O associativismo não é uma receita nova e, desde outros tempos, que somente conhecemos através dos historiadores, tem apresentado soluções para grandes e pequenos problemas. É justamente por isso que essa forma de organização do ser humano resiste. Das precárias e improvisadas ações dos nossos antepassados, cujo maior ingrediente era a confiança entre os envolvidos, até os documentados eventos e projetos de agora, o associativismo não só conferiu aos participantes responsabilidades iguais aos participantes – ou proporcionais, de acordo com o tamanho da participação –, como também dividiu ganhos e, sobretudo, inspirou no homem a consciência sobre a necessidade de trabalhar junto. Em outras palavras, o associativismo é um veneno contra o individualismo que impera em sociedades rancorosamente capitalistas, nas quais os valores isolados são desprezados e já os coletivos são canalizados para a massificação.

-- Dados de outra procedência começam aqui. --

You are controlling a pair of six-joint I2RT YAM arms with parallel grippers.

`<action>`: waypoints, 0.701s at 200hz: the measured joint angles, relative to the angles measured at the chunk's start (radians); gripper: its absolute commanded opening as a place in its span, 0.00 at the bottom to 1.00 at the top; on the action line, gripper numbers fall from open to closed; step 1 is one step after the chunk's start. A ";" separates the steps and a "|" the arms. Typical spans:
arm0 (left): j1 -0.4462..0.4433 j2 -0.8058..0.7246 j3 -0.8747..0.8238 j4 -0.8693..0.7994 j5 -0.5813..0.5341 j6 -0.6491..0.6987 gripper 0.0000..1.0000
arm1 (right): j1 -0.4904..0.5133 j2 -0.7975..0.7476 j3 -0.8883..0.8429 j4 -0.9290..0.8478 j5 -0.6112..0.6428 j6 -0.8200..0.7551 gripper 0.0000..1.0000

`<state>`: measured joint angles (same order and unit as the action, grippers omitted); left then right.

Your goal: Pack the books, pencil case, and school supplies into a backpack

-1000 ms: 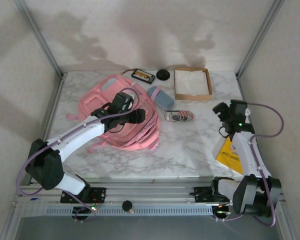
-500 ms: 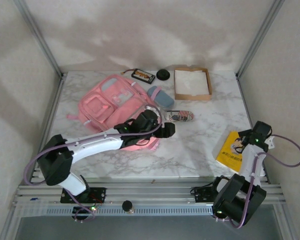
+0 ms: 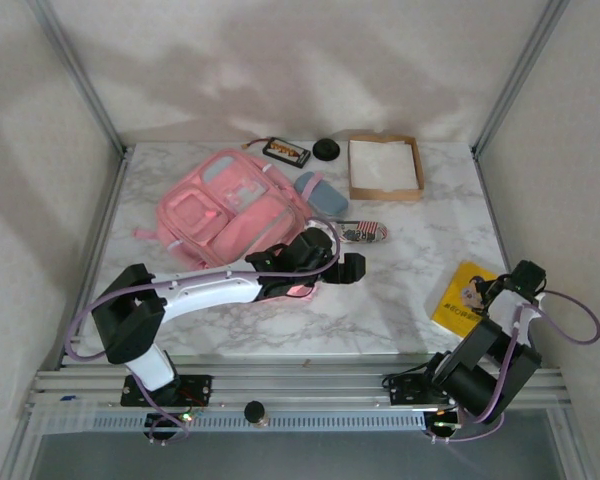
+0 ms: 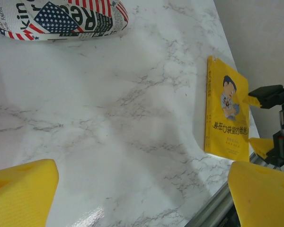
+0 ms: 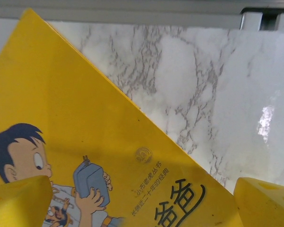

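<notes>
The pink backpack [image 3: 225, 205] lies at the left of the table. A flag-print pencil case [image 3: 358, 232] [image 4: 61, 19] sits to its right. My left gripper [image 3: 352, 267] [image 4: 142, 201] hovers open over bare marble just in front of the case, with nothing between its yellow fingers [image 4: 19, 191]. The yellow book [image 3: 458, 302] [image 4: 227, 113] [image 5: 85, 151] lies flat at the near right edge. My right gripper [image 3: 478, 293] [image 5: 142, 208] hangs low over its cartoon cover, open, a finger on either side. A dark brown book [image 3: 286, 152] rests at the back.
A blue-grey pouch [image 3: 320, 192] lies beside the backpack's top. A black round object [image 3: 326, 150] and a cardboard tray [image 3: 384, 167] with white lining stand at the back. The table's front rail [image 4: 213, 213] runs close to the yellow book.
My left arm has swung right from above the backpack to the marble near the pencil case, its jaws widening. The right arm has dropped back and down onto the yellow book.
</notes>
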<state>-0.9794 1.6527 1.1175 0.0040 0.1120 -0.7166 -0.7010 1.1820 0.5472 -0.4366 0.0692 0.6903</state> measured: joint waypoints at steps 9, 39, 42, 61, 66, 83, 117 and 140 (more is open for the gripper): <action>0.000 0.003 0.002 0.000 0.000 -0.003 0.93 | -0.002 0.012 0.000 0.013 -0.010 -0.010 0.99; 0.000 0.027 0.015 0.000 -0.003 -0.021 0.93 | 0.016 0.041 -0.009 0.064 -0.071 -0.035 0.99; 0.000 0.030 0.016 -0.001 -0.003 -0.022 0.93 | 0.023 0.045 -0.009 0.068 -0.075 -0.039 0.99; 0.000 0.043 0.021 0.000 -0.003 -0.037 0.93 | 0.082 0.086 0.005 0.066 -0.055 -0.077 0.99; 0.000 0.048 0.024 0.000 -0.003 -0.040 0.93 | 0.095 0.097 0.013 0.061 -0.050 -0.085 0.99; 0.000 0.076 0.043 0.000 -0.003 -0.053 0.93 | 0.137 0.138 0.042 0.042 -0.023 -0.113 0.99; 0.000 0.192 0.160 -0.005 -0.003 -0.058 0.93 | 0.234 0.219 0.117 0.018 -0.002 -0.145 0.99; 0.000 0.253 0.217 0.005 -0.002 -0.059 0.93 | 0.260 0.240 0.133 0.024 -0.021 -0.169 0.99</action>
<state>-0.9794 1.9053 1.3350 0.0093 0.1097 -0.7753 -0.4408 1.4220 0.6804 -0.4129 0.0486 0.5209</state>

O Norte Pioneiro do Paraná, conforme mostra reportagem nesta edição, busca no associativismo soluções para os problemas de seus diversos setores de atividade. A região, portanto, trabalha coletivamente, aproveitando idéias dos associados, para melhorar a produção, aumentar os ganhos na comercialização, lutar contra os perigos que rondam o meio ambiente, enriquecer, com a sua produção, os municípios que a compõem. A decisão de buscar no associativismo respostas para inúmeros questionamentos, é sinônimo evidente de um amadurecimento e de uma conscientização da população, com méritos para os líderes que planejaram a retomada desta tão eficiente forma de vida. Sim, porque as lideranças, no associativismo, são peças e ferramentas essenciais.
São eles, os líderes, que desempenham o papel incansável de despertar em gente talentosa e produtiva a necessidade de participação nas coisas feitas conjuntamente. São essas lideranças que abafam o pingo de individualismo que cada ser humano sustenta, fazendo com que cada um pense a comunidade na sua interpretação correta, de gente que se contribui e luta junto para progredir igual. São os líderes que, depois do aglutinamento, trabalham pela manutenção do grupo, não somente exercendo uma liderança em um processo que valoriza fundamentalmente a democracia, mas principalmente fazendo com que a participação de cada indivíduo envolvido no associativismo resulte em lucros, sejam eles financeiros, intelectuais ou ideológicos.
Nesse momento, portanto, a população do Norte Pioneiro do Paraná tem como orgulhar-se de sua própria opção. Cabe ensejar que a iniciativa, que conforme a reportagem já resulta em vantagens para os participantes, tenha vida longa.